Mais tout était si sombre autour de lui qu’il ne put rien distinguer qu’une ligne rapide et étroite placée tout à l’heure verticalement au-dessus de sa tête, maintenant au-dessus de sa poitrine, et qui se balançait avec roideur au souffle de la brise, laquelle tirait des arbres environnants ces murmures nocturnes et indécis qui font frissonner le voyageur disposé à les prendre pour la plainte des âmes en peine.

Nos sens, on le sait, suffisent rarement, isolés, à nous donner une idée nette des objets avec lesquels ils sont mis en contact et ne se complètent que les uns par les autres.
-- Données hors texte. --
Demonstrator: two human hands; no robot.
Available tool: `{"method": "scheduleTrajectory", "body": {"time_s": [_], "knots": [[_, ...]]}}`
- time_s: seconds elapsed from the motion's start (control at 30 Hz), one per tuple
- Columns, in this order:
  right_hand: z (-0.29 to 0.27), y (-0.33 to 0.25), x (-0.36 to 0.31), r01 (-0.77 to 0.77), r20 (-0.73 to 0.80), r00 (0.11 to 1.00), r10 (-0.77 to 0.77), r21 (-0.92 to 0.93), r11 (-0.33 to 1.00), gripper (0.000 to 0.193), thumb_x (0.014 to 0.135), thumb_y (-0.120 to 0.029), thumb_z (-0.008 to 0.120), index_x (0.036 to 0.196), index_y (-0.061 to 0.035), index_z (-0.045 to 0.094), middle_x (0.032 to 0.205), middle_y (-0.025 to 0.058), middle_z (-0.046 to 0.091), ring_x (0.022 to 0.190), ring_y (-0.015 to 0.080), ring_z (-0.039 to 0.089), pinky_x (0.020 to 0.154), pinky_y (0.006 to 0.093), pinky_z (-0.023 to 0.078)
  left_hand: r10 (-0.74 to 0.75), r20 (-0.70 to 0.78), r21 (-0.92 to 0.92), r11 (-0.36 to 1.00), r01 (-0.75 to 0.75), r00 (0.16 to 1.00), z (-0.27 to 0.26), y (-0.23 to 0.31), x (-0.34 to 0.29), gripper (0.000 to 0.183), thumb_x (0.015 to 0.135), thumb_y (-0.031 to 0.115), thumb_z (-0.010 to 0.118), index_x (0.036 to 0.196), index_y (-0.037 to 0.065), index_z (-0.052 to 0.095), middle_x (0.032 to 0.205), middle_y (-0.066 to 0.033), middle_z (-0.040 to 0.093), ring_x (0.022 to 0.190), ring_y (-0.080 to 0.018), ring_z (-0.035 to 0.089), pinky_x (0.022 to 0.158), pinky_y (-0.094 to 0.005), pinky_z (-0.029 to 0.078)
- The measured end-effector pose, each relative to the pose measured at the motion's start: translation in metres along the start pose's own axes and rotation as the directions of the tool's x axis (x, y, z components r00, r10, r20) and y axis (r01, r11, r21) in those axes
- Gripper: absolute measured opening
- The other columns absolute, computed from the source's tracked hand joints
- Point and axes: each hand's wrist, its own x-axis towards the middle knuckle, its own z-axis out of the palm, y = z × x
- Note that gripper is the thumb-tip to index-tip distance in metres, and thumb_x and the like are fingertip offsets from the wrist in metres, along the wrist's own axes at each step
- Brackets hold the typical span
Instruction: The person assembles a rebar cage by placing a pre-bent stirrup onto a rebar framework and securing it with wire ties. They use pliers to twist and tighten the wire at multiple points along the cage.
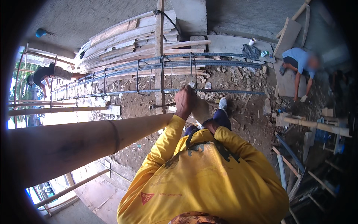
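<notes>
Its fingertips hidden behind its knuckles, the left hand (185,100) is curled at the lower bar of the steel rebar cage (149,91) stretching across ahead, how tightly and around what I cannot tell, while the right hand (207,120) is too blurred to show its opening or hold.

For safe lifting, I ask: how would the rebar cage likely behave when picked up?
The rebar cage would probably feel heavy: it has several long metal bars. The hoops around them likely keep it fairly stiff, though such length may sag slightly.
</notes>
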Motion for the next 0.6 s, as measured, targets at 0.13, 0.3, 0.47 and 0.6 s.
{"method": "scheduleTrajectory", "body": {"time_s": [0.13, 0.3, 0.47, 0.6], "knots": [[0.028, 0.019, -0.007, -0.020, 0.096, 0.995, 0.015, 0.055, 0.998, 0.020, 0.092, -0.022, 0.065, 0.104, -0.0064, 0.068, 0.092, 0.0155, 0.071, 0.092, 0.0368, 0.068, 0.080, 0.0471, 0.054, 0.125, 0.016, 0.156, 0.980, -0.126, 0.992, 0.006, 0.015, -0.003, 0.013, 0.086, 0.010, 0.063, 0.092, -0.001, 0.064, 0.092, -0.0231, 0.068, 0.074, -0.0380, 0.072, 0.062, -0.0481, 0.056], [0.044, 0.038, -0.020, 0.035, 0.099, 0.994, -0.038, 0.027, 0.999, 0.022, 0.094, -0.019, 0.063, 0.110, -0.0047, 0.067, 0.099, 0.0135, 0.070, 0.095, 0.0310, 0.067, 0.085, 0.0431, 0.053, 0.279, 0.031, 0.281, 0.919, -0.276, 0.960, 0.007, 0.028, -0.010, 0.016, 0.086, 0.011, 0.061, 0.097, -0.001, 0.064, 0.088, -0.0193, 0.064, 0.075, -0.0328, 0.069, 0.061, -0.0460, 0.053], [0.032, 0.041, -0.021, 0.113, 0.047, 0.992, -0.119, 0.112, 0.987, 0.024, 0.096, -0.017, 0.061, 0.116, -0.0031, 0.067, 0.105, 0.0114, 0.070, 0.099, 0.0253, 0.067, 0.089, 0.0392, 0.053, 0.141, 0.058, 0.057, 0.988, -0.144, 0.988, -0.020, 0.036, -0.020, 0.025, 0.088, 0.012, 0.061, 0.110, 0.001, 0.065, 0.091, -0.0178, 0.062, 0.075, -0.0356, 0.067, 0.061, -0.0473, 0.051], [0.005, 0.034, -0.015, -0.256, 0.381, 0.922, 0.065, 0.475, 0.842, 0.033, 0.097, -0.009, 0.056, 0.129, -0.0031, 0.064, 0.125, 0.0113, 0.066, 0.110, 0.0220, 0.065, 0.098, 0.0360, 0.051, 0.336, -0.067, -0.351, 0.873, -0.337, 0.939, -0.066, 0.029, -0.093, 0.032, 0.089, 0.012, 0.074, 0.121, 0.007, 0.072, 0.086, -0.0137, 0.064, 0.071, -0.0311, 0.066, 0.063, -0.0404, 0.052]]}}
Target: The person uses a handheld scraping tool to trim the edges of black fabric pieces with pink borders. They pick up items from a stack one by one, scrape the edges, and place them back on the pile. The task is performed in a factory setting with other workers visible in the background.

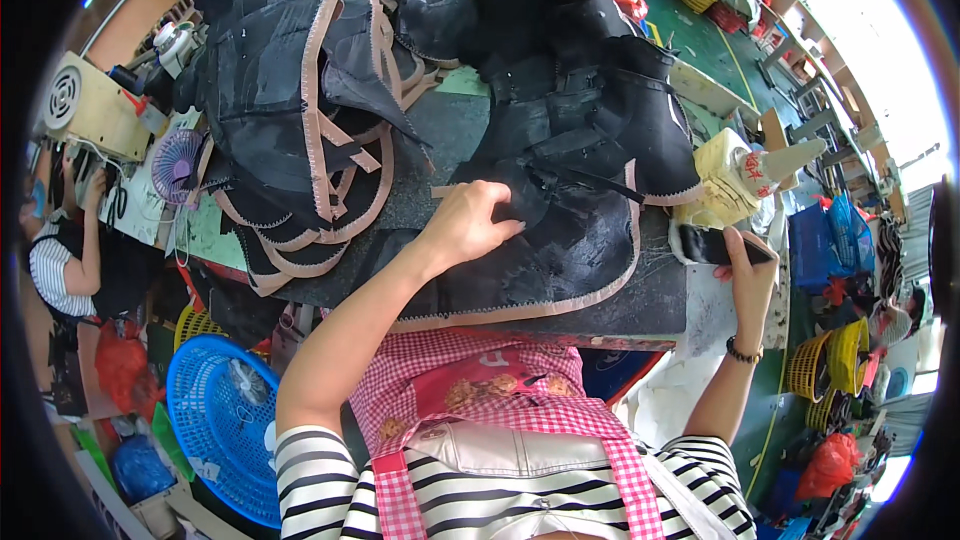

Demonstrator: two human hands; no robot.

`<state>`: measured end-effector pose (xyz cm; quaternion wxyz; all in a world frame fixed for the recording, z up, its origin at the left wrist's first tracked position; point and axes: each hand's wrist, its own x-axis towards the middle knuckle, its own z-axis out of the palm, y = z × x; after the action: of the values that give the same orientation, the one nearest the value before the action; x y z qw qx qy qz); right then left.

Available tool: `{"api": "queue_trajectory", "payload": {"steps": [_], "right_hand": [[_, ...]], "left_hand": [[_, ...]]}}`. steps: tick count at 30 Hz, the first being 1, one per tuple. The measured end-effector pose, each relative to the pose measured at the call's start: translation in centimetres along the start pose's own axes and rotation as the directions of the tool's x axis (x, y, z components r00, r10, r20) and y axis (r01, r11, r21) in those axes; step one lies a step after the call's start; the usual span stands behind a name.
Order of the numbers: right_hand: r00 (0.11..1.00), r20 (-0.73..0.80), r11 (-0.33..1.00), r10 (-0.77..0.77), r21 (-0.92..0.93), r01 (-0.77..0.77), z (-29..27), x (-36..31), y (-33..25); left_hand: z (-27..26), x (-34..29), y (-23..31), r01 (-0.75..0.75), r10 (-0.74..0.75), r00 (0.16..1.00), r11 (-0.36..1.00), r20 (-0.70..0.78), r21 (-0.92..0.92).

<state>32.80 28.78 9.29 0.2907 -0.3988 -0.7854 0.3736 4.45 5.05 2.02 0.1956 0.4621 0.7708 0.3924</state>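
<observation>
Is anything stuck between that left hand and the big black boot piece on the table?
No, nothing visible. The left hand rests straight on the black boot piece, fingers curled at its fold. The right hand is off to the side holding a dark brush-like thing.
</observation>
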Motion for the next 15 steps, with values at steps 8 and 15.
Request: {"api": "queue_trajectory", "payload": {"steps": [8, 15], "right_hand": [[0.806, 0.327, 0.757, -0.493, -0.296, 0.583, 18.2, 1.1, -8.8], [0.968, 0.173, 0.98, -0.18, 0.12, 0.161, 6.4, 0.0, -9.0]], "left_hand": [[1.4, -1.4, 0.2, 0.067, -0.046, 0.983, 0.991, -0.177, 0.115], [-0.3, -3.8, 2.6, -0.158, 0.157, 0.977, 0.987, -0.144, 0.007]]}}
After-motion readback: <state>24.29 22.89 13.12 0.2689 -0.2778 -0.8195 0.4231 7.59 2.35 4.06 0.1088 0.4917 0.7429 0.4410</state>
Notre fugitif résolut donc de compléter la vue par le toucher, l’œil par la main ; il étendit la main, en effet, et demeura immobile et, pour ainsi dire, pétrifié ; puis, tout à coup, comme s’il eût oublié que la situation précaire où il se trouvait lui faisait une obligation du mutisme et de l’immobilité, il jeta un cri et s’élança hors du bois, en proie à la plus effroyable terreur.

Ce n’était point une main qui venait de caresser amoureusement sa noire chevelure, c’était un pied, et ce pied, c’était celui d’un pendu.

Inutile de dire que ce pendu était notre ancienne connaissance le poète Fracasso qui, ainsi que le bruit en avait couru, avait, après la malheureuse échauffourée du bâtard de Waldeck, trouvé, au participe passé, la rime qu’il avait si longtemps et si inutilement cherchée à l’infinitif.